# A few of my meager attempts...



## N3SME (Jan 10, 2010)

Hi, 

I'm new to this excellent board and I have been enjoying looking at and reading about everyone's great pens. I figured it was time to come out of the woodwork and post a few of my meager attempts. The segment is my 1st attempt, Redheart and soda can , my 1st Fountain, a few cigars, a stainless space pen, and one of my home made 50 cals. 

Something interesting, the Walnut Burl on the Parker style Fountain is recyled wood from an old mansion that was being restored here in Savannah, the stainless is from recycled stainless hydraulic tubing from the RV Savannah, our largest research vessel.

-Bob


----------



## Karin Voorhis (Jan 10, 2010)

very beautiful! I love your segment! great job!!!!!!!!!


----------



## Oldwagon (Jan 10, 2010)

Very nice work.They all look great. Todd


----------



## bitshird (Jan 10, 2010)

Nice looking bunch of pens, I like your Red Heart Segmented Pen, very nice indeed.


----------



## B727phixer (Jan 10, 2010)

Wow you may be new to IAP but not to turning...They all look very nice!:biggrin:
And Welcome to IAP!:biggrin:


----------



## jbostian (Jan 10, 2010)

Meager attempts?  The look very good to me.

Jamie


----------



## CaptG (Jan 10, 2010)

Great job and welcome to the forum.


----------



## rjwolfe3 (Jan 10, 2010)

very nice


----------



## CSue (Jan 11, 2010)

What a wonderful lot of pens!  They are all gorgeous.  I really love the red heart segmenting.  But they're all great.  Beautiful finishes, too.

Welcome.  
Below are links to two threads/articles that have lots of information on pen turning. The first one is a very basic overview of the many aspects of getting into turning pens.
http://www.penturners.org/forum/showthread.php?t=42446

The second link has postings by different pen turners and what they wish they had known earlier:
http://www.penturners.org/forum/showthread.php?t=46654


Here is another link - a PDF on the acronyms used here. I am sure you know many but this will help with those you don't.

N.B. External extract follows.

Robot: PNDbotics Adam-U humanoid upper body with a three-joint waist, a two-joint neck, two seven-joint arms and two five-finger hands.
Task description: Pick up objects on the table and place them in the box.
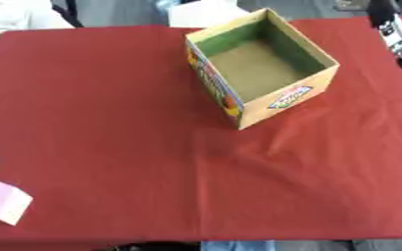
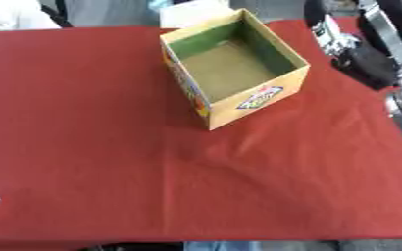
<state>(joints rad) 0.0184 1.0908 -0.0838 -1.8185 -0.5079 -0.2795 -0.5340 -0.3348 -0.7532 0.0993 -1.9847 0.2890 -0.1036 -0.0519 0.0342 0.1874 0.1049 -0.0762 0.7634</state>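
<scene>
The box (image 1: 264, 68) stands open-topped at about 1 o'clock on the red tablecloth (image 1: 118, 122), turned askew so one corner points toward the near edge. Its floor shows bare; nothing can be seen inside.

The only loose object visible is a pale pink card (image 1: 5, 201), lying flat at about 8 o'clock, close to the left and near edges and well apart from the box. What it is made of cannot be determined.

The right hand (image 2: 335, 35) shows at about 2 o'clock, just beside the far right wall of the box and above the cloth. It appears to hold nothing, but its finger position cannot be told. A small dark shape at the left edge, just above the card, may belong to the left arm; no left hand can be identified.

Assessment: the step in hand is judged to be the reach for the card. Recommendations:
- Use the left hand, as the card lies on its side.
- A flat card on cloth gives little edge to grip; slide it toward the near table edge, or press one edge so the other lifts, then pinch.
- Carry it high enough to pass the near box wall and let go over the middle of the floor.
</scene>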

http://content.penturners.org/articl...9/Acronyms.pdf


----------



## gvanweerd (Jan 11, 2010)

Nice set!  the redheart and soda can i like the best.   I myself am hooked on segments and inlays.  Great job!


----------



## Jim15 (Jan 11, 2010)

Awesome group of pens.


----------



## BryanJon (Jan 11, 2010)

Look really good to me. Great photos too.


----------



## N3SME (Jan 11, 2010)

Thanks for all of the welcomes and glad you liked my pens!

-Bob


----------



## Ligget (Jan 11, 2010)

Welcome to the group, those are fantastic pens!!!


----------



## Glenn McCullough (Jan 12, 2010)

welcome from the mitten. Great group of pens, too bad we had to wait so long to see them. I am not a fan of cigars, but that first one is a beauty.


----------



## toolcrazy (Jan 13, 2010)

jbostian said:


> Meager attempts?............
> 
> Jamie



I was about to say the same thing. Beautiful batch of pens.


----------



## Bree (Jan 13, 2010)

Welcome to the madness!  Your pens are terrific.  You understate your skill.  But we recognize top quality when we see it!!
:biggrin::biggrin::biggrin:


----------



## Mrs Rojo22 (Jan 13, 2010)

Very nice!

Robin


----------



## jleiwig (Jan 13, 2010)

If your's are meager, I'd hate to think what mine are?  Great pens!


----------



## PaulSF (Jan 13, 2010)

Meager my fanny!


----------



## Daniel (Jan 13, 2010)

Very nice work, thanks for sharing it.


----------



## doeringr (Jan 13, 2010)

The Redheart is my fav!


----------



## Rojo22 (Jan 14, 2010)

Nice set of pens!

You mentioned a research vessel.  What type of research?


----------



## peterpiper (Jan 14, 2010)

Great set of pens, like the finish on them, the purple Cigar is my favourite, is it one of your own brew blanks?
pete


----------



## N3SME (Jan 14, 2010)

Rojo22 said:


> Nice set of pens!
> 
> You mentioned a research vessel.  What type of research?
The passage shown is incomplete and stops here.